The writers, Rina Mae Acosta and Michele Hutchison, use their personal experiences raising children away from their homeland to explore the Dutch way of parenting. It was so interesting, engaging, and has tangible advice for new parents. I don’t really consider myself a new parent, since our oldest is 10 years old; however, it’s always nice to read about a different perspective and discover how it can fit into your own life.
The Dutch are so laid back, which is something to which I can relate. Their stories were pretty funny, since both writers come from slightly more uptight cultures. My parenting style is laid back, which is part . I could relate to a lot of the ideologies of the Dutch. They believe that kids should have lots of time outside, lots of time to play by themselves with friends, and they should be able to travel to and from school by themselves.

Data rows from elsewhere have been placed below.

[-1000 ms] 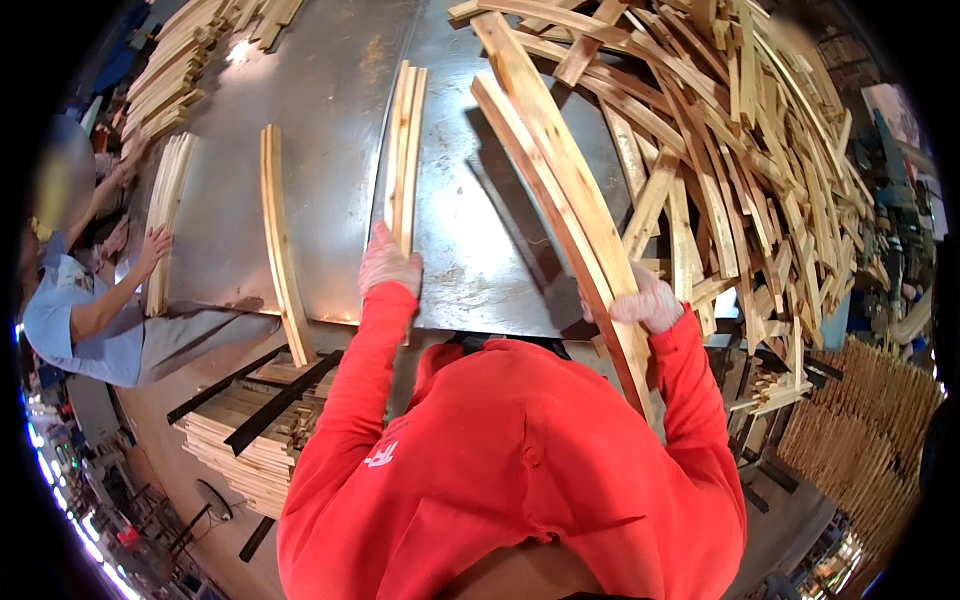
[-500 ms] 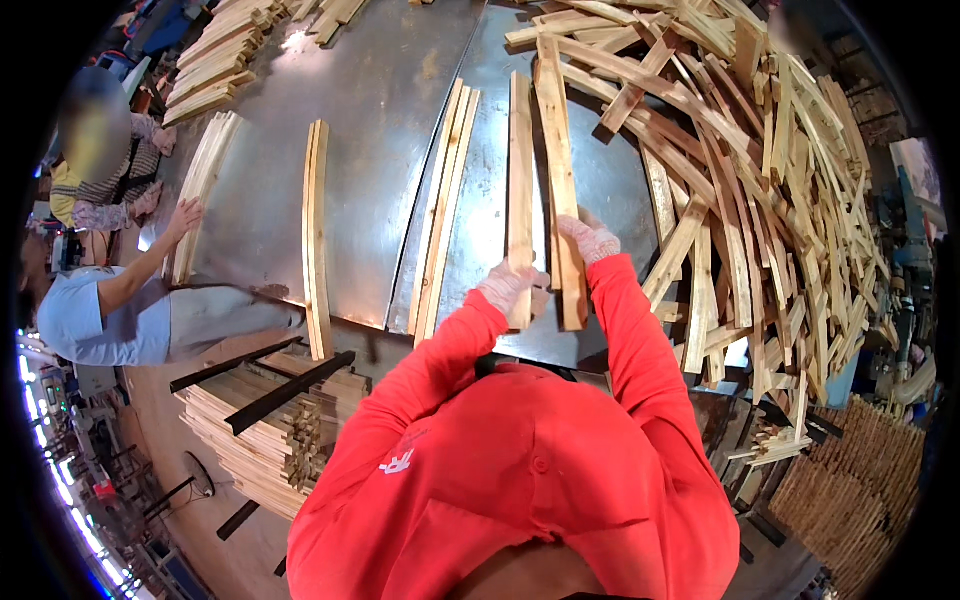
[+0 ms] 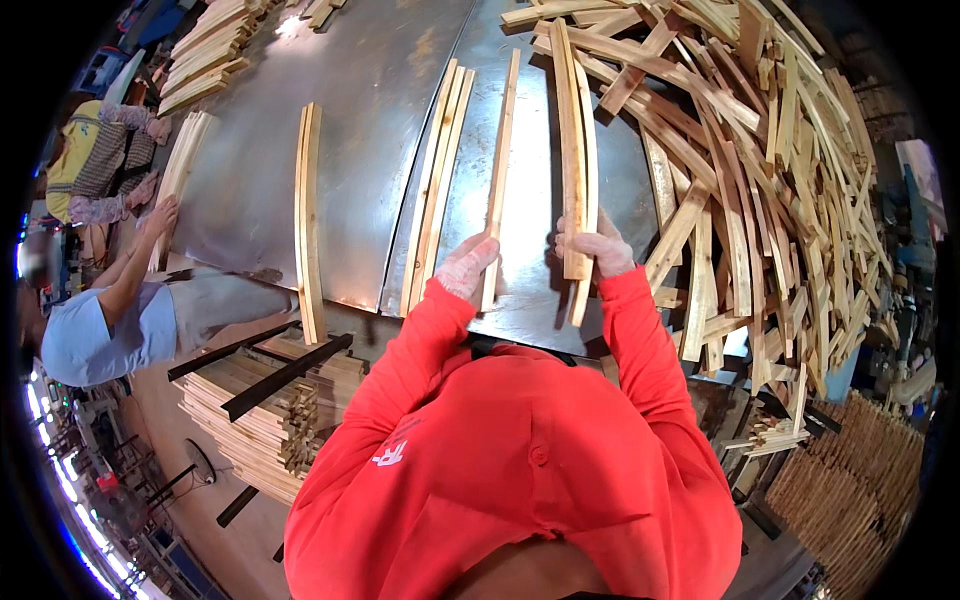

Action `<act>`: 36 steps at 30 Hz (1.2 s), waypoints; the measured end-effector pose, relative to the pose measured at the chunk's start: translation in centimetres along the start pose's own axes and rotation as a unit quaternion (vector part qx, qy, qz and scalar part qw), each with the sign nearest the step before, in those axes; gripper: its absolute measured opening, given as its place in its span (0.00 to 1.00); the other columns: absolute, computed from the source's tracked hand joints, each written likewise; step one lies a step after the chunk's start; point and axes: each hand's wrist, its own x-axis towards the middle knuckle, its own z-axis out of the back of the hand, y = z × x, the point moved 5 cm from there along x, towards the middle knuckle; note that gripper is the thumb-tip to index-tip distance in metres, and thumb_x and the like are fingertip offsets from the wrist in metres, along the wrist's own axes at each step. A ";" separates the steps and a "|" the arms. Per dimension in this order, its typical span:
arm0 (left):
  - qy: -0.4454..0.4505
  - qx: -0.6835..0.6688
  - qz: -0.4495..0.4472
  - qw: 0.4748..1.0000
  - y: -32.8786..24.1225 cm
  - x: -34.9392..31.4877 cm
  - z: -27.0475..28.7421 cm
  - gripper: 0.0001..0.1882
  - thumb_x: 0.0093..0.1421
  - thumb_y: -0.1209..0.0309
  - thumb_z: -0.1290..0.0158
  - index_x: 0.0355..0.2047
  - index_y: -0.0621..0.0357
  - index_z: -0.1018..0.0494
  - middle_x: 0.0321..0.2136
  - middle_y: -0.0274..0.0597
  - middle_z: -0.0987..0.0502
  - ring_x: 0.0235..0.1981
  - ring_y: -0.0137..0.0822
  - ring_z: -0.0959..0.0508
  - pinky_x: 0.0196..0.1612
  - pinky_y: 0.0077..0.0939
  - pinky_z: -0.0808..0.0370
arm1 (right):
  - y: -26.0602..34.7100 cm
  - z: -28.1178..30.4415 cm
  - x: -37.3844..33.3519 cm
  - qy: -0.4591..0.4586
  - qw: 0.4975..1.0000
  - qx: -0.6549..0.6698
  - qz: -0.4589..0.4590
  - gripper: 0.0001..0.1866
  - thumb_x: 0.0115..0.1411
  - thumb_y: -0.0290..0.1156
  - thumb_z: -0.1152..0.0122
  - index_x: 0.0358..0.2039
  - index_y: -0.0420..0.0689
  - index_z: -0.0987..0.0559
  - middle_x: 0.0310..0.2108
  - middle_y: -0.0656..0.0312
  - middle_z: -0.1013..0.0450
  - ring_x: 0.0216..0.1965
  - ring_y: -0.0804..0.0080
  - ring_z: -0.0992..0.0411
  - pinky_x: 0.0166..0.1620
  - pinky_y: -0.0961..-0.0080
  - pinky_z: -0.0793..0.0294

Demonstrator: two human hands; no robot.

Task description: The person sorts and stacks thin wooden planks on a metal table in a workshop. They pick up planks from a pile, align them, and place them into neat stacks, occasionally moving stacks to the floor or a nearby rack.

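My left hand, in a pale glove, is closed round the near end of a narrow wooden strip, which stands on edge over the metal table. To the right, my gloved right hand grips the near part of a pair of wooden strips lying against each other, one reaching nearer to me. The fingers on the strips' left side show only in part. Left of my left hand, a few strips lie side by side on the metal table.
A big tangled heap of wooden strips covers the table's right side. Farther left lies another pair of strips. A co-worker in a light blue shirt handles strips at the left edge. Stacked wood sits below the table.
My left hand has moved left with its strip, now turned on edge. The strips by my right hand now lie together. The co-worker's strips have shifted left.
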 end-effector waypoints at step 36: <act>0.115 0.131 0.076 0.982 1.0 0.3 -4.9 0.23 0.62 0.64 0.47 0.54 0.64 0.34 0.36 0.43 0.21 0.28 0.33 0.20 0.26 0.26 0.22 | -1.4 -2.2 -1.6 -0.102 0.993 0.058 -0.032 0.25 0.56 0.27 0.44 0.55 0.35 0.32 0.45 0.51 0.26 0.43 0.63 0.26 0.45 0.70 0.23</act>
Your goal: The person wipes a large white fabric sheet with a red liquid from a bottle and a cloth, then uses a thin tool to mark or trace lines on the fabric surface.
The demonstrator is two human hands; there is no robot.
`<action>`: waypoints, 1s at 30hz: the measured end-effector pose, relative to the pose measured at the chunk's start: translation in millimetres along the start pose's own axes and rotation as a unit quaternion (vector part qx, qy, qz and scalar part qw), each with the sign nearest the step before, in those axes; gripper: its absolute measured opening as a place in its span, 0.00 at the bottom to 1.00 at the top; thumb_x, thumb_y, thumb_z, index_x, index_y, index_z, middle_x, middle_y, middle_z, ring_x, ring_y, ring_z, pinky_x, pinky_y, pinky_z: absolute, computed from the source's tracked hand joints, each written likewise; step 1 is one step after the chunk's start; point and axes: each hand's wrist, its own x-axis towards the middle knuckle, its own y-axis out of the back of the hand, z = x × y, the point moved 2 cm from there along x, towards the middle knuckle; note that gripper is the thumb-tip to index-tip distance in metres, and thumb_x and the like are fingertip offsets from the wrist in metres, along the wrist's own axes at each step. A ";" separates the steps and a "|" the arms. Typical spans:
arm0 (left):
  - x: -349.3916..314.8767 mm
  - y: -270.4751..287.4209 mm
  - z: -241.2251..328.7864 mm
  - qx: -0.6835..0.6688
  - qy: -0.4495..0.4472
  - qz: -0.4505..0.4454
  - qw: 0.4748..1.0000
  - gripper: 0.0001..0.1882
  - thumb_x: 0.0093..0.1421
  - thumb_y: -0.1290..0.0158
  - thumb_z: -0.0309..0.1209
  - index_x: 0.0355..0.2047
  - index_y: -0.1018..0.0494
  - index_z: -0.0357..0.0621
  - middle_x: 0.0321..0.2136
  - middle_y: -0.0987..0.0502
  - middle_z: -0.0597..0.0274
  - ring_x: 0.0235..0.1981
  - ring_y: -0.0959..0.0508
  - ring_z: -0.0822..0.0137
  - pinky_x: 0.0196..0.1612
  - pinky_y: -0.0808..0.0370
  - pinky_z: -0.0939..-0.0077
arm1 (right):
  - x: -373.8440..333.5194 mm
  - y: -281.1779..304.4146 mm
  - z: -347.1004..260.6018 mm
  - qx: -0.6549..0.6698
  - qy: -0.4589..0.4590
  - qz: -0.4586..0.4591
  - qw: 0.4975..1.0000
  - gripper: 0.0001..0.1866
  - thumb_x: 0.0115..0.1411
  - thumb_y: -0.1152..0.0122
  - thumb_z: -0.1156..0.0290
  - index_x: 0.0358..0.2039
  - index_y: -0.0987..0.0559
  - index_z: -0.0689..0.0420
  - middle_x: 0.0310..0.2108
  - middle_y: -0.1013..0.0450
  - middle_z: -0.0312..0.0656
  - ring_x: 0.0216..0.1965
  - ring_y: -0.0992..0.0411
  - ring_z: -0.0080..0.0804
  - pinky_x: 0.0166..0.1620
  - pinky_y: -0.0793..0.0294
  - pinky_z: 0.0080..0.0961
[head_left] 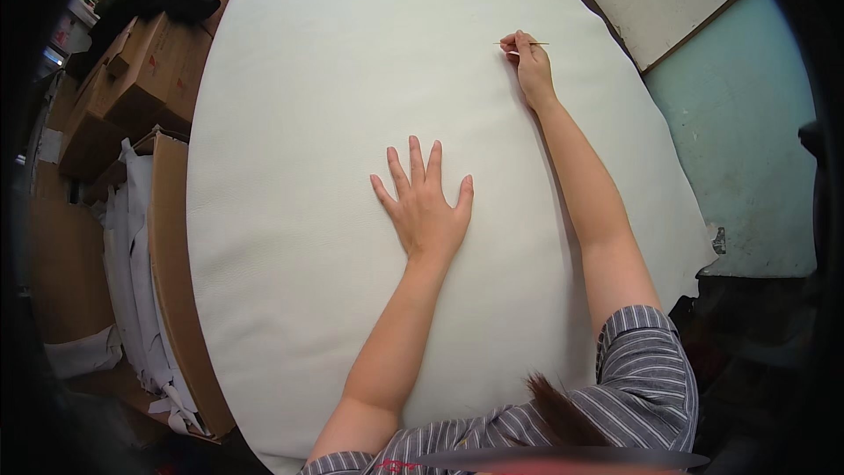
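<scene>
White leather, a broad soft sheet (334,79), covers the whole table before you. Your left hand (425,202) lies flat and spread near the sheet's middle, holding nothing. Your right hand (530,66), beyond it toward the sheet's far right edge, pinches a thin stick-like tool (522,43). The sheet looks limp and fairly heavy, so lift it by an edge.

We wear a short-sleeved shirt (646,369) with thin grey and white stripes, its sleeves ending above the elbows. Both forearms are bare, and our hands, left (426,211) and right (534,70), carry no gloves, rings or watch.
</scene>
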 end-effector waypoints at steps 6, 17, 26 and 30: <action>-2.7 3.5 3.4 0.020 -0.036 -0.001 0.999 0.38 0.64 0.46 0.51 0.70 0.38 0.50 0.73 0.45 0.51 0.75 0.56 0.42 0.72 0.66 0.33 | 107.5 -28.0 26.0 -0.041 0.035 0.013 0.998 0.23 0.76 0.53 0.54 0.35 0.19 0.60 0.31 0.23 0.34 0.34 0.27 0.21 0.43 0.26 0.21; -0.4 6.6 0.6 0.019 -0.026 -0.013 0.999 0.37 0.63 0.46 0.51 0.70 0.37 0.50 0.73 0.47 0.51 0.76 0.58 0.43 0.72 0.68 0.33 | 110.4 -43.5 17.1 -0.248 0.083 0.061 0.963 0.26 0.72 0.49 0.51 0.26 0.18 0.58 0.22 0.24 0.35 0.27 0.27 0.23 0.38 0.29 0.25; -0.9 5.9 4.5 0.027 -0.035 -0.016 0.999 0.37 0.64 0.47 0.51 0.70 0.37 0.49 0.73 0.47 0.50 0.75 0.56 0.41 0.72 0.65 0.32 | 118.6 -41.0 26.8 -0.211 0.130 0.028 0.968 0.25 0.72 0.50 0.50 0.31 0.16 0.56 0.24 0.21 0.35 0.29 0.26 0.26 0.41 0.28 0.24; -0.9 5.3 4.5 0.019 -0.038 -0.012 0.999 0.37 0.63 0.46 0.51 0.69 0.37 0.48 0.73 0.46 0.50 0.75 0.57 0.42 0.72 0.68 0.33 | 125.1 -34.2 30.5 -0.264 0.084 0.086 0.957 0.24 0.73 0.50 0.51 0.32 0.15 0.56 0.25 0.20 0.34 0.31 0.25 0.24 0.41 0.28 0.25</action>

This remind me of growing up in New Hampshire, where I could ride my bike to and from school in 1st grade. I could not imagine my own kids doing that now. Not only do we live a long ways from their school, but there are so many roads with heavy traffic between our house and their school with no bike lanes.
Mostly, this was a fist-pump-inducing book for me, as a mom. I was all “Yes! Play time for all the kids!” “Yes!! Teach independence early!” “Yes!! Focus on quality family time!” These are all seemingly small things but they create a solid foundation early on in life.
You get the idea right? The Dutch focus on preparing their children for their future adulthood, but they also mix in a lot of relaxing fun time as well. They believe that children learn through play. Dutch children even have a huge role in deciding what school they go to (when they’re teenagers). The chapters about their education system were very, very interesting. It’s just so different than here in the US. I mean, it’s not a secret that the US Education System is not serving students as well as it should. The Dutch are so casual about education, and it’s not competitive like it is here. I’m sure they also have their share of problems, as no system is perfect. It just resonated with me in so many ways.
This book was interesting from cover to cover. There are some ideas that are stated over and over and over again. It does get a bit monotonous, and I wonder if the authors actually incorporate Dutch principles in their parenting (based on how many stories they had to share). If you’ve read Bringing up Bébé and you enjoy reading about parenting styles in other countries, I find this one to be far better written than Bringing up Bébé. That one was still enjoyable, but The Happiest Kids in the World has tangible advice that you can actually use (should you want that). If you don’t want parenting advice, it’s still an enjoyable read.
Have you read The Happiest Kids in the World? What did you think about it?